Como mulher e cientista, como se sente ao fazer parte do projeto mais inclusivo da NASA até a data?

Eu fico muito contente ver isso acontecer e ter a oportunidade de participar nele. Desta forma é possível mostrar que, na Suíça e em Portugal, há esta integração de mulheres em posições importantes e que somos tão capazes como os homens. É muito bom ver que há empresas importantes, como a NASA, que valorizam isso para nos ajudar nesta caminhada de mostrar o verdadeiro valor das mulheres.

Qual o maior desafio durante o projeto?

Os desafios foram muitos, principalmente os técnicos.
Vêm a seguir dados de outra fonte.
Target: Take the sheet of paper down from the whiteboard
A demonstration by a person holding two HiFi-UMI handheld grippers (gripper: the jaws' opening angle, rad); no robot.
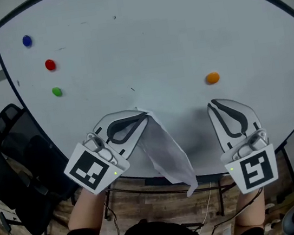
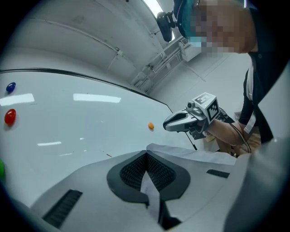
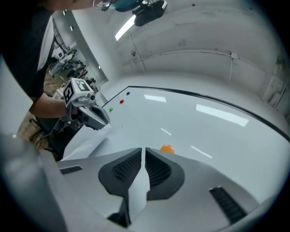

Os motores têm de aguentar imensas vibrações, choques, estar em vácuo durantes meses, têm de aguentar as temperaturas extremas de Marte, entre outras coisas, de modo a garantir que não vai falhar e que cumprimos com os requisitos do cliente.

Num projeto com esta dimensão, com reconhecimento a nível global, qual é a maior lição de vida que retira?

Todos estes projetos de Marte mostram que somos capazes, como humanos, de fazer muito. De facto, as missões espaciais envolvem muitos países, que trabalham juntos para alcançar um objetivo comum. No caso de Marte, isso pode até mesmo levar humanos a viver lá um dia. É visível a nossa união e juntos somos capazes de superar qualquer desafio.